Костолом | страница 26



— Кто? Кого?

— Ну, Мадина эта, колдунья.

— Ксень, ты чего? — Женька снисходительно потрёпывает подружку по голому плечу. — Это ж сказка. Не было никакой колдуньи. И проклятий не существует. И с тобой всё в порядке. А то, что ты с психопатом встретилась — простая случайность. Про молнию слышала? Которая два раза в одно место не бьёт. Ты своё отмучилась — значит, в следующий раз встретишь кого получше. Ну? Ксюююш…

Почти три. Светает в четыре сорок, подъём в полшестого. Подружки спали вместе, скинув покрывало на пол и даже не занавесив окна. Они не слышали звук мотора у ворот, цокот каблуков сперва по бетонной тропинке к гостинице, двери которой никогда не закрываются, после — по каменным ступеням, и наконец — по веранде третьего этажа. Не слышали, как в люксе по соседству щёлкнул выключатель. Не слышали шума воды из ванной комнаты. И женского плача, глухого, удушливого, тоже не слышали.

5. Мадина

Она увидела их издали. Могла бы бежать в лес — до опушки рукой подать, но знала: бесполезно. Их больше, и пусть лес ей был вторым домом, рано или поздно она выбилась бы из сил, а они — нет. Выкраивать себе лишние часы жизни — это как продлевать свою смерть. Поэтому она бросила на землю таз с бельём, что тащила от речки, заскочила в дом, заперлась на все засовы и просто стала ждать.
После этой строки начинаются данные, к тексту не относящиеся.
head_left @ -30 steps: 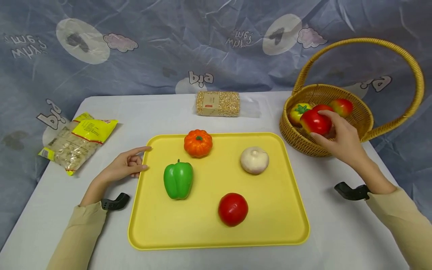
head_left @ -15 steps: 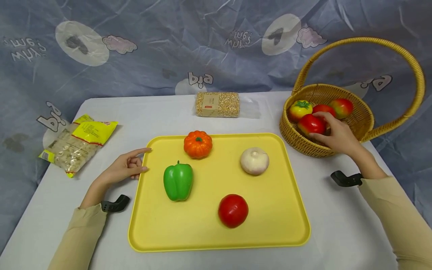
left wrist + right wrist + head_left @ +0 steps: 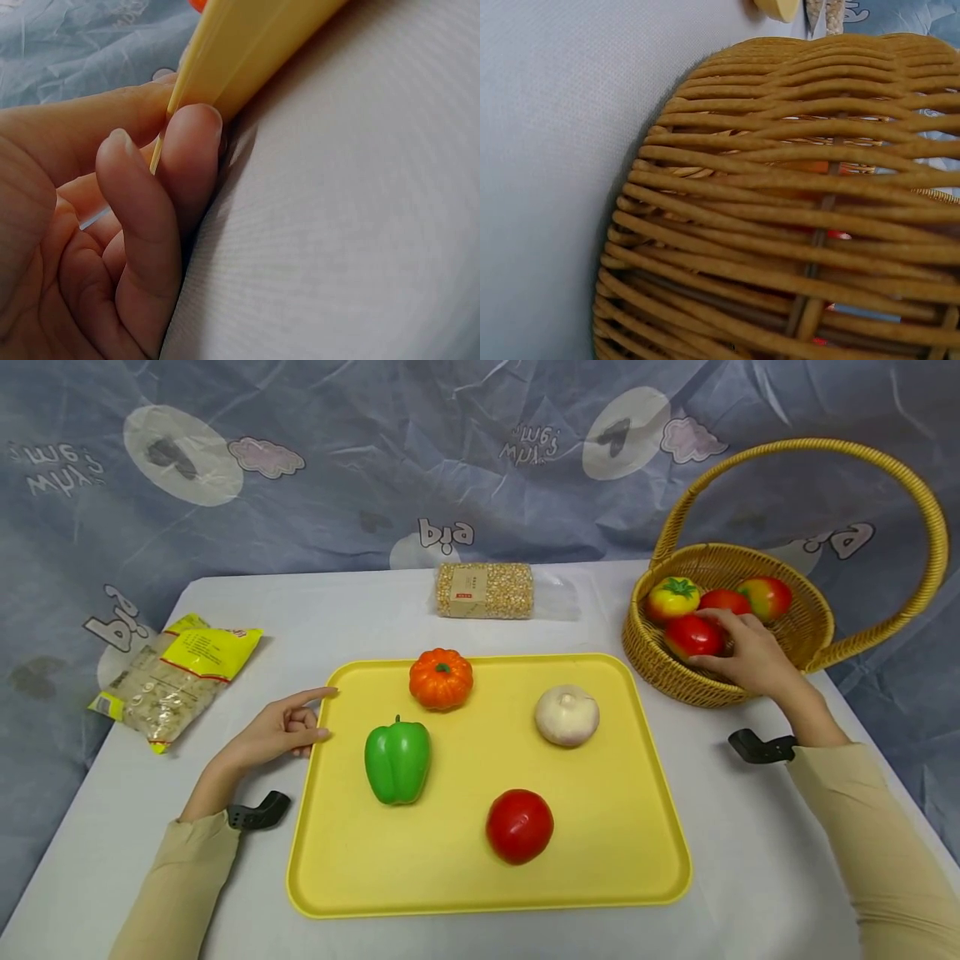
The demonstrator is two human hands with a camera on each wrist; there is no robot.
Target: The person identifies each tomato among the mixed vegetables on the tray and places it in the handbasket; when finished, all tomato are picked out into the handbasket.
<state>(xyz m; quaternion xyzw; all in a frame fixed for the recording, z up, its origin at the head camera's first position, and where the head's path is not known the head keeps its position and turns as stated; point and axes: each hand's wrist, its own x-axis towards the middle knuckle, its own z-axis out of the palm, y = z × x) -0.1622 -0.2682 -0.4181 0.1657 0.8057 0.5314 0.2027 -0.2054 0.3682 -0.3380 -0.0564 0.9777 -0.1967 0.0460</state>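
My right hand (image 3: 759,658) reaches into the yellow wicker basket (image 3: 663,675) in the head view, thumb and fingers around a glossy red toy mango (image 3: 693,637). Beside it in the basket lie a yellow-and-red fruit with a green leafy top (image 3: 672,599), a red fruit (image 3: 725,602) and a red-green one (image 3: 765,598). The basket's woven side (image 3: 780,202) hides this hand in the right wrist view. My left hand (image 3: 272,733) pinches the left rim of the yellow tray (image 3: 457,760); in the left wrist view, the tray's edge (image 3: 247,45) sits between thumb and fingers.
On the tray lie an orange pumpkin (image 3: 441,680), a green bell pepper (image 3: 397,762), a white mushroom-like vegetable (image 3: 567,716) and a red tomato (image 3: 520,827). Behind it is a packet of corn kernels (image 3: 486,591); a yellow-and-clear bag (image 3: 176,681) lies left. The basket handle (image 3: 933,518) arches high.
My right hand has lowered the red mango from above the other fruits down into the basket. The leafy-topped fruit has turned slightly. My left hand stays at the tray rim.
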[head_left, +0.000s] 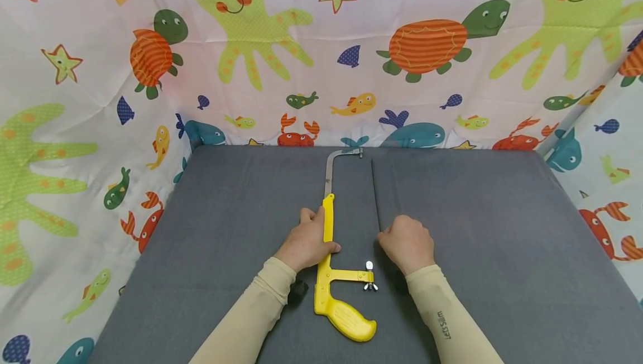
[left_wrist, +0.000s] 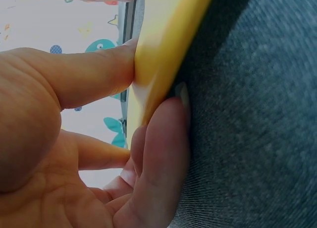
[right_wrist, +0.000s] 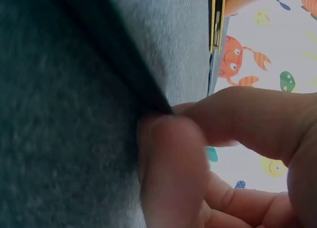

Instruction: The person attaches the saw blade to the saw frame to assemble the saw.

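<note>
At the surface [head_left: 226, 213], our left hand [head_left: 306, 243] pinches the yellow saw frame [head_left: 324, 268]; our right hand [head_left: 408, 244] pinches a dark strip [head_left: 376, 196], probably its blade, beside it. We seem to prepare fitting it; next needs aligned ends.

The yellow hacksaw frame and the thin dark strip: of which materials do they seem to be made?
Yellow hacksaw frame: probably painted metal, smooth and glossy, given its pale highlights. Thin dark strip: possibly steel, dull dark finish, being slim and straight; too blurred up close to be sure.
</note>
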Tool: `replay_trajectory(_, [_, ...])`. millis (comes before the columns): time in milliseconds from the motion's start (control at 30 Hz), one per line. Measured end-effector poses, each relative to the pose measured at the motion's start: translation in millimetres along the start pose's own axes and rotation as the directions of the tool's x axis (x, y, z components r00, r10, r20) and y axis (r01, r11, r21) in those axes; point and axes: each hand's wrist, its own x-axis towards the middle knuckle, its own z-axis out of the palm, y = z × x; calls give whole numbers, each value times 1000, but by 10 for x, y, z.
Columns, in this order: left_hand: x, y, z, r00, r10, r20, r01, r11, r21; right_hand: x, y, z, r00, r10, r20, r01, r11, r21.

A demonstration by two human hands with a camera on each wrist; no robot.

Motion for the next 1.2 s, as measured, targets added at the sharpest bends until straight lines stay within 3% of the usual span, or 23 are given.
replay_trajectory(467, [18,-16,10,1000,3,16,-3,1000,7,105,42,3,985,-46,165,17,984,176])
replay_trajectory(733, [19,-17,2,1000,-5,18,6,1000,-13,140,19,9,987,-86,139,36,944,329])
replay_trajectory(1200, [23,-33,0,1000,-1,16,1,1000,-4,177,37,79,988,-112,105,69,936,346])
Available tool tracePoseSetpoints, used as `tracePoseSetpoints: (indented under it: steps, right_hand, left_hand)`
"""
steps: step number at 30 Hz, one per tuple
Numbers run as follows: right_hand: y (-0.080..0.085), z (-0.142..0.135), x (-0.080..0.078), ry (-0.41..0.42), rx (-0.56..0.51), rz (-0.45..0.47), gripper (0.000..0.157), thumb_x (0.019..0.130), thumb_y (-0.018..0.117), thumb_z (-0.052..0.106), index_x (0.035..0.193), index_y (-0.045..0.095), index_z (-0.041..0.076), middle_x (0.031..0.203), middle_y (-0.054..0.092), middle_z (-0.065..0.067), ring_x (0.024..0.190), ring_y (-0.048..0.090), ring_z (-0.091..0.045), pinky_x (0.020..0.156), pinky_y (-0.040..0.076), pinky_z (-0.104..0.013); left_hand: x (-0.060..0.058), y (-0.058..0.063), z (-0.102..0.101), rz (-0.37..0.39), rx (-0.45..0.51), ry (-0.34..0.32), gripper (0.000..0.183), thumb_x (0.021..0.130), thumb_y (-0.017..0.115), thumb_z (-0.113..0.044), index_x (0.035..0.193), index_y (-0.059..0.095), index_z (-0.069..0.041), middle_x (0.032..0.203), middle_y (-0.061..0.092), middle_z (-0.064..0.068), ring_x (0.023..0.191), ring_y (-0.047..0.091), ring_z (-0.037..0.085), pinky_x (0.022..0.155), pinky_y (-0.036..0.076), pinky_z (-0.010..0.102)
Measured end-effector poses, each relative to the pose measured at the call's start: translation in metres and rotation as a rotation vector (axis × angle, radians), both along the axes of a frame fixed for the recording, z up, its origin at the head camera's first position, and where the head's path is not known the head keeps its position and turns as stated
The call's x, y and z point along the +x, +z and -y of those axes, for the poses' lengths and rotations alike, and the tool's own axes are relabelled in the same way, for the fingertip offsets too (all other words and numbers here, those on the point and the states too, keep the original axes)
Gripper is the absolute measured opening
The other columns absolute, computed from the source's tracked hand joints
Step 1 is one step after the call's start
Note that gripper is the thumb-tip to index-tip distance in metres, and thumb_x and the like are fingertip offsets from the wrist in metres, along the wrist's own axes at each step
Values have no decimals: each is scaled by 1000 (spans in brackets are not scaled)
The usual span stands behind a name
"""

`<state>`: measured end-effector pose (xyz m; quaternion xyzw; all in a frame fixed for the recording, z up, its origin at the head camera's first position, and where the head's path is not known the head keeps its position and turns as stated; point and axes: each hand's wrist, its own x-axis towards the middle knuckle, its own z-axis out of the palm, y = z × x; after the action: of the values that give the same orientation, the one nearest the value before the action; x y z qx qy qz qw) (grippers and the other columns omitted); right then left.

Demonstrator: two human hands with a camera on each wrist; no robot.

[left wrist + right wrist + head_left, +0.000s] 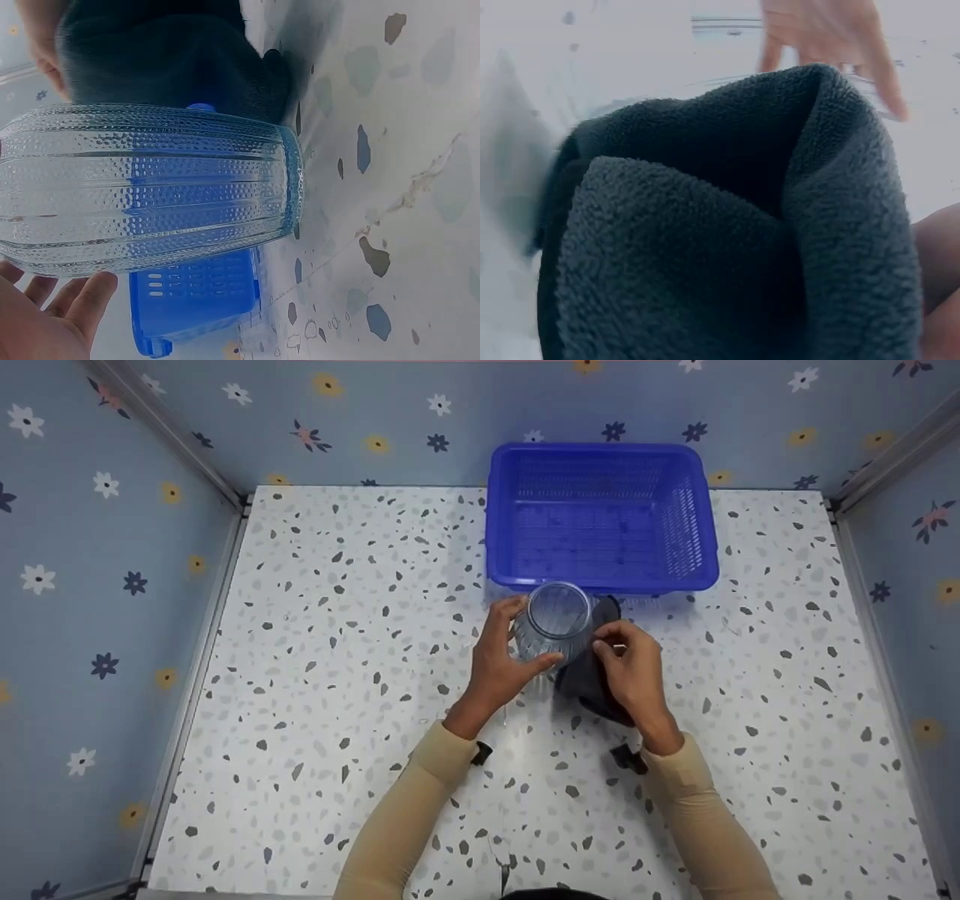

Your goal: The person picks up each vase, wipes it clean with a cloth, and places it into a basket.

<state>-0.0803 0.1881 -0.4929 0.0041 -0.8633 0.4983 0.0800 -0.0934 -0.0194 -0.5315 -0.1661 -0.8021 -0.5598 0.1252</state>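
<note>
Clear ribbed glass jar (161, 187) and dark grey plush cloth (589, 682), just before the blue plastic basket (585, 540)
Left hand (501, 660) curls round the jar, right hand (634, 667) pinches the cloth; keep the glass steady, cloth gathered

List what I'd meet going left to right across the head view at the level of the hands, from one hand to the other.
Left hand → clear ribbed glass jar → dark cloth → right hand.
</note>
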Motion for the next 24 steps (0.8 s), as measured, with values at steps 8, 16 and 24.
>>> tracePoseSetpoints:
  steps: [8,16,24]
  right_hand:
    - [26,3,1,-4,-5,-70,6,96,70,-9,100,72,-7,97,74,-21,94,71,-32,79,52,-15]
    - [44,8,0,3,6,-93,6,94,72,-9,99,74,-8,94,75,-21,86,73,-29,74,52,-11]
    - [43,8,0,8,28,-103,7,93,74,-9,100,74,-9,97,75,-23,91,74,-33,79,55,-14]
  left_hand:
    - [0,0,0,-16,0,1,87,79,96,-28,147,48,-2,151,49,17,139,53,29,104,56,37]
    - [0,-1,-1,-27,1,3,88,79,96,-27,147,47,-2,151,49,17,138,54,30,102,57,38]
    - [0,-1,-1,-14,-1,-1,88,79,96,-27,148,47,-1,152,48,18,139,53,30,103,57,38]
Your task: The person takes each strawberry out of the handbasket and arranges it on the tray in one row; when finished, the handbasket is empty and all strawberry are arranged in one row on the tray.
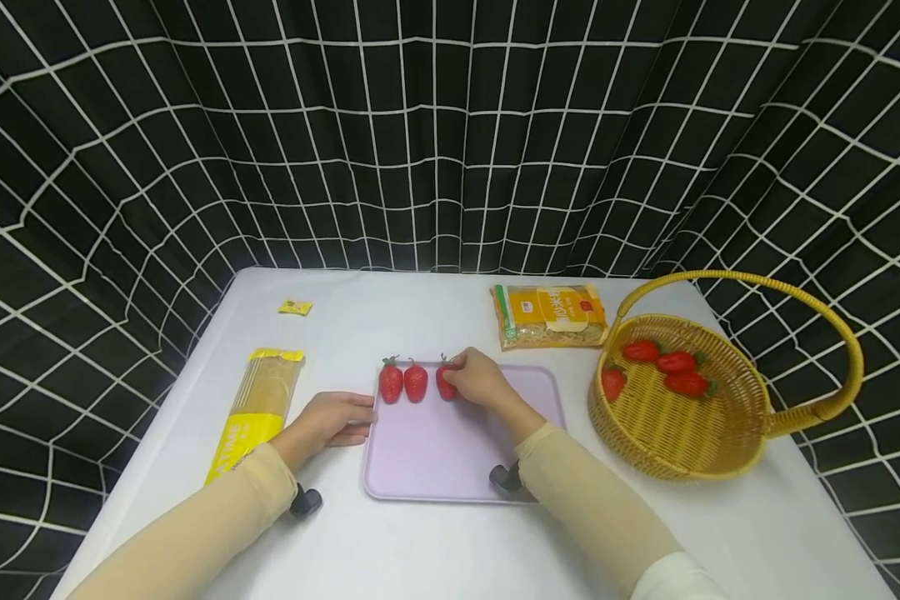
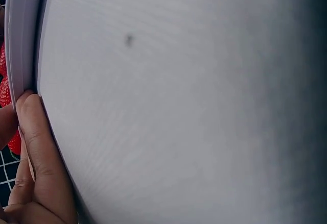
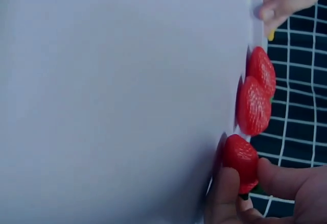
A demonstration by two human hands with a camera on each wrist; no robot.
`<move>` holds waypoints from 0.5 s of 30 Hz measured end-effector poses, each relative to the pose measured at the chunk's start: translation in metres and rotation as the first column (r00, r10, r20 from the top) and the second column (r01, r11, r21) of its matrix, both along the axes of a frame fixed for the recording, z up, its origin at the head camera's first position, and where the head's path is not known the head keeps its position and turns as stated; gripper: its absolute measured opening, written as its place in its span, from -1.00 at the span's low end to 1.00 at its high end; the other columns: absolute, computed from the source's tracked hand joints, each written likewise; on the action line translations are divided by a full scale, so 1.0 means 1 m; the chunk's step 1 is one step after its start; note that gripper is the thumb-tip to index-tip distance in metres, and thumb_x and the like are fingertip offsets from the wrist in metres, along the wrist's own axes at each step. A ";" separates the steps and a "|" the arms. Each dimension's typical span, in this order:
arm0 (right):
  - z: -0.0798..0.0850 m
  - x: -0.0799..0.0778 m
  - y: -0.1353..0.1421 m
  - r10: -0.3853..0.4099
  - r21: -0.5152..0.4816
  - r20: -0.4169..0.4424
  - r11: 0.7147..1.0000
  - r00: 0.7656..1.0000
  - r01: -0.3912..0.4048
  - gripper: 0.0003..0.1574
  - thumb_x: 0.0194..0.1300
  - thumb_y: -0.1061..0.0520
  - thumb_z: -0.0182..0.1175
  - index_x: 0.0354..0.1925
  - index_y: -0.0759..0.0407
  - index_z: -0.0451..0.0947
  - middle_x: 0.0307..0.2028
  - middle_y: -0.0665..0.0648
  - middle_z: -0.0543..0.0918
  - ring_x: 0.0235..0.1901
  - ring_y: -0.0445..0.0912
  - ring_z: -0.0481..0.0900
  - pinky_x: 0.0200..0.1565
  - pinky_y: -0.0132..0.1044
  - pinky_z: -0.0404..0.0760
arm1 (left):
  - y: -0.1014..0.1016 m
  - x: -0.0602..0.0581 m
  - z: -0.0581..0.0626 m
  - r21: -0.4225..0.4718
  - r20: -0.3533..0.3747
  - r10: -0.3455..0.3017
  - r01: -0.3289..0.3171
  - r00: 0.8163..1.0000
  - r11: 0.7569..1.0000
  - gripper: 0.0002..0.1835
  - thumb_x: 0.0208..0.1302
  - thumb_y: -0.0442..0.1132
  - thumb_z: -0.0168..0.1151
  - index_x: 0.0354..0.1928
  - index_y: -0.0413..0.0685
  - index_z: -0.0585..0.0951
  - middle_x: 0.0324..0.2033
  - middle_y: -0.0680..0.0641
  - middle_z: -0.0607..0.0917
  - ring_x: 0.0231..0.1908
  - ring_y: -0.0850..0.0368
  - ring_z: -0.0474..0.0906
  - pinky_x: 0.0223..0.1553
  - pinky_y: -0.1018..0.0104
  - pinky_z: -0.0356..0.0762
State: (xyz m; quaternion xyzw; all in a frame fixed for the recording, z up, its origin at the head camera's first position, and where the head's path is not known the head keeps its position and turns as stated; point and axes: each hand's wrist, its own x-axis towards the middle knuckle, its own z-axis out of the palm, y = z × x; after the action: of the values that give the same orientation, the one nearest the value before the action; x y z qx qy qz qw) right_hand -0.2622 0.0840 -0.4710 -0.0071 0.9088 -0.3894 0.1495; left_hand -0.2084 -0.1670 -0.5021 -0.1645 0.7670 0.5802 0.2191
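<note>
A pale purple tray (image 1: pixel 435 454) lies on the white table. My left hand (image 1: pixel 336 418) holds its left rim, with the thumb (image 3: pixel 268 14) on the rim in the right wrist view and the fingers (image 2: pixel 43 157) along the outer side in the left wrist view. Between thumb and fingers, my right hand (image 1: pixel 483 380) pinches a red strawberry (image 3: pixel 240 157) at the tray's far edge. Left of it, a strawberry with green leaves (image 1: pixel 391 383) and a second strawberry (image 1: pixel 416 384) sit side by side on the tray, stem ends pointing away from me.
Right of the tray stands a wicker basket (image 1: pixel 682 450) with a tall handle and several strawberries (image 1: pixel 678 362) inside. Behind is an orange food bag (image 1: pixel 551 317). A long yellow packet (image 1: pixel 251 421) and a small yellow wrapper (image 1: pixel 295 307) lie on the left. Black grid curtains surround the table.
</note>
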 end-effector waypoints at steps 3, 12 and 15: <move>0.001 0.000 -0.005 -0.009 0.034 -0.023 0.999 1.000 0.010 -0.63 0.31 0.12 0.25 0.00 0.32 0.50 -0.14 0.21 0.61 -0.17 0.02 0.57 -0.17 -0.19 0.66 | 0.001 0.000 0.000 0.008 -0.011 0.000 0.000 1.000 1.000 -0.53 0.22 -0.30 0.34 0.18 -0.24 0.56 -0.14 -0.16 0.71 -0.28 0.06 0.71 -0.25 0.24 0.72; 0.001 -0.002 -0.006 0.000 0.025 0.006 1.000 1.000 -0.001 -0.62 0.29 0.10 0.29 -0.01 0.28 0.52 -0.18 0.18 0.62 -0.23 -0.01 0.58 -0.25 -0.25 0.67 | 0.001 0.000 -0.001 -0.005 -0.003 -0.004 0.004 1.000 1.000 -0.53 0.22 -0.29 0.35 0.18 -0.22 0.57 -0.17 -0.15 0.72 -0.29 0.06 0.71 -0.26 0.25 0.72; 0.006 -0.001 0.004 -0.007 -0.010 0.025 1.000 1.000 0.007 -0.51 0.27 0.02 0.32 0.05 0.27 0.49 -0.23 0.16 0.63 -0.27 -0.03 0.59 -0.25 -0.25 0.66 | 0.000 0.000 -0.002 -0.010 0.003 0.001 -0.001 1.000 1.000 -0.52 0.22 -0.28 0.35 0.19 -0.21 0.57 -0.18 -0.15 0.72 -0.30 0.06 0.71 -0.26 0.25 0.72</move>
State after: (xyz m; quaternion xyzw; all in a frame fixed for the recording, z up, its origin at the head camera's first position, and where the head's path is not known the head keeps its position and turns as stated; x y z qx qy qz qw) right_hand -0.2636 0.0877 -0.4649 0.0002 0.9049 -0.3946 0.1596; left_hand -0.2085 -0.1666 -0.5036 -0.1667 0.7695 0.5763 0.2190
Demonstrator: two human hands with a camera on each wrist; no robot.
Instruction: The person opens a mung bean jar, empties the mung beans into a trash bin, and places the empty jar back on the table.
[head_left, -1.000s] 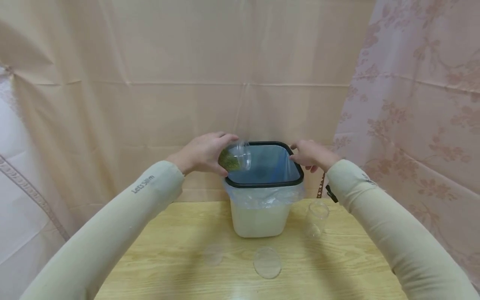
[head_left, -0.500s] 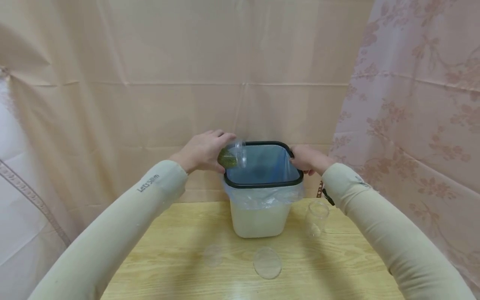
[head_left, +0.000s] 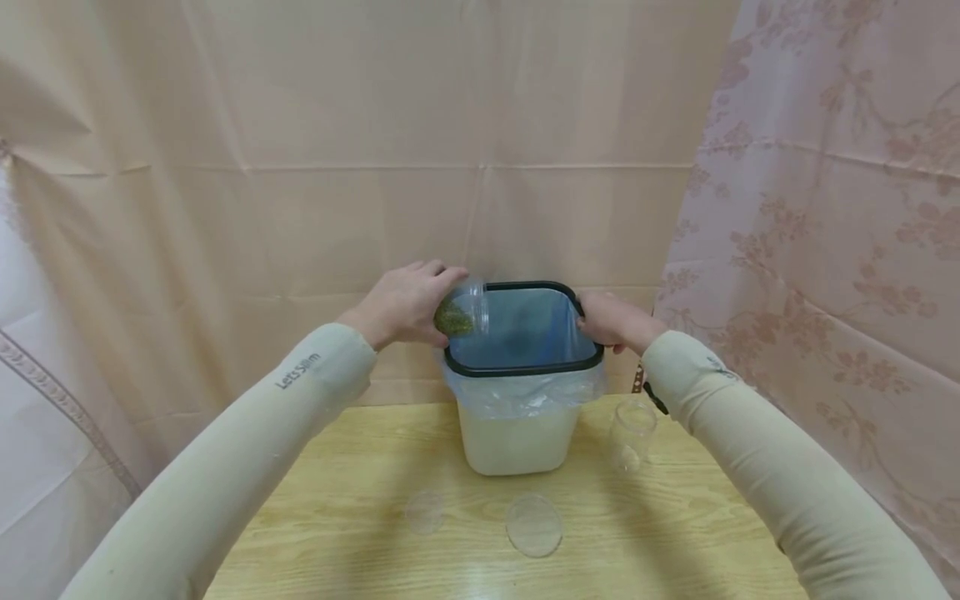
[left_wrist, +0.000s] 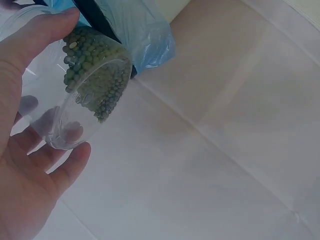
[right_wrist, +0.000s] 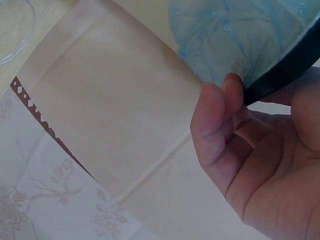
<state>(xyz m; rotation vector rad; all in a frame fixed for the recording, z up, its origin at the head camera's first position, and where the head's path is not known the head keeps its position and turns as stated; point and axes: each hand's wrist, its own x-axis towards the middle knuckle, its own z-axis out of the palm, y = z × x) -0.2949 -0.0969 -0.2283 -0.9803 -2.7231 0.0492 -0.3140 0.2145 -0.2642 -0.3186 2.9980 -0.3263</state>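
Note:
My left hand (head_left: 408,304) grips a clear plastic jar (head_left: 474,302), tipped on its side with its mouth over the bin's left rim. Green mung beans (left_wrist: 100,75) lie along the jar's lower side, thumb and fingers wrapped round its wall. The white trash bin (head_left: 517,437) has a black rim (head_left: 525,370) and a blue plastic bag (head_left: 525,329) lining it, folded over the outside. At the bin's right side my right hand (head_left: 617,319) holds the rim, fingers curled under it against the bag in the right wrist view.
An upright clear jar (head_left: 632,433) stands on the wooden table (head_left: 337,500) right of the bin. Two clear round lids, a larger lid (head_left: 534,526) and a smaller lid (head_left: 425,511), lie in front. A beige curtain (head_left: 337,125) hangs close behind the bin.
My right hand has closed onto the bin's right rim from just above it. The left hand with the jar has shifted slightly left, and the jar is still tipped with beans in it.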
Сначала они пытались её звать — выкрикивали её имя вперемешку с проклятиями, бросали камни в бревенчатые стены. И чем дольше это продолжалось, тем больше их становилось. В маленькое смотровое окошко она уже могла видеть, как её дом берут в кольцо, и в пришельцах она узнавала то одного, то другого — казалось, будто вся деревня собралась тем утром у её одинокой сакли. Кто же остался за стенами поселения? В дни, когда море беспредельно подчинено туркам, и прибрежные сёла разоряются одно за другим, навсегда оказываясь стёртыми из памяти этих земель? Она не злилась, и ей не было страшно, она лишь сожалела о том, что не позаботилась о себе заранее. Ошиблась. Думала — ещё молодая, время есть. Но теперь за ней не стояло ни времени, ни наследницы. Отойдя от окошка, она обрушилась на пол. Ей ничего больше не оставалось — только ждать. Глупцы, которым, швыряться камнями уже надоело, теперь надумали в её дом просто вломиться. Она нужна была им живой — они верили, что сам Пророк завещал забивать богохульников камнями. Мадина зажмурилась, представив себе эту участь — было несложно, ибо подобных историй она слышала много: и из базарных сплетен заезжих купцов в былые времена, когда князь Али-Мурза ещё не был женат и славился благоразумием и мягкосердечием, и из давних бесед с матерью. В тех краях таких, как она, кроме неё самой больше не было, что не мешало суеверным каждого неугодного казнить за грехи, приписываемые сейчас и ей. Сперва их связывали, лишая подвижности, затем закапывали в землю по грудь, брали в кольцо и кидали камни, пока не начинало казаться, что колдун, а чаще — колдунья, испустила дух, и её чёрная душа отправилась в подземное царство вместе с её чёрной кровью, жадно впитываемой рыхлой землёй. Мадина горько усмехнулась: смерть про неё не помнит, сама она за ней не придёт. Но даже если она убьёт себя, или её убьют, призвав смерть силой, она всё равно не умрёт. Она останется здесь — бродить по берегу полупрозрачным лунным видением, и так будет вечность. Мать передала ей дар здесь же — в этом доме, а сама вылетела в трубу, и Мадина должна была сделать так же. Дымоход — её единственный путь, такой близкий и недоступный. Впереди — века неприкаянных скитаний, так пусть же её последний час в теле живой женщины не омрачится грязной экзекуцией.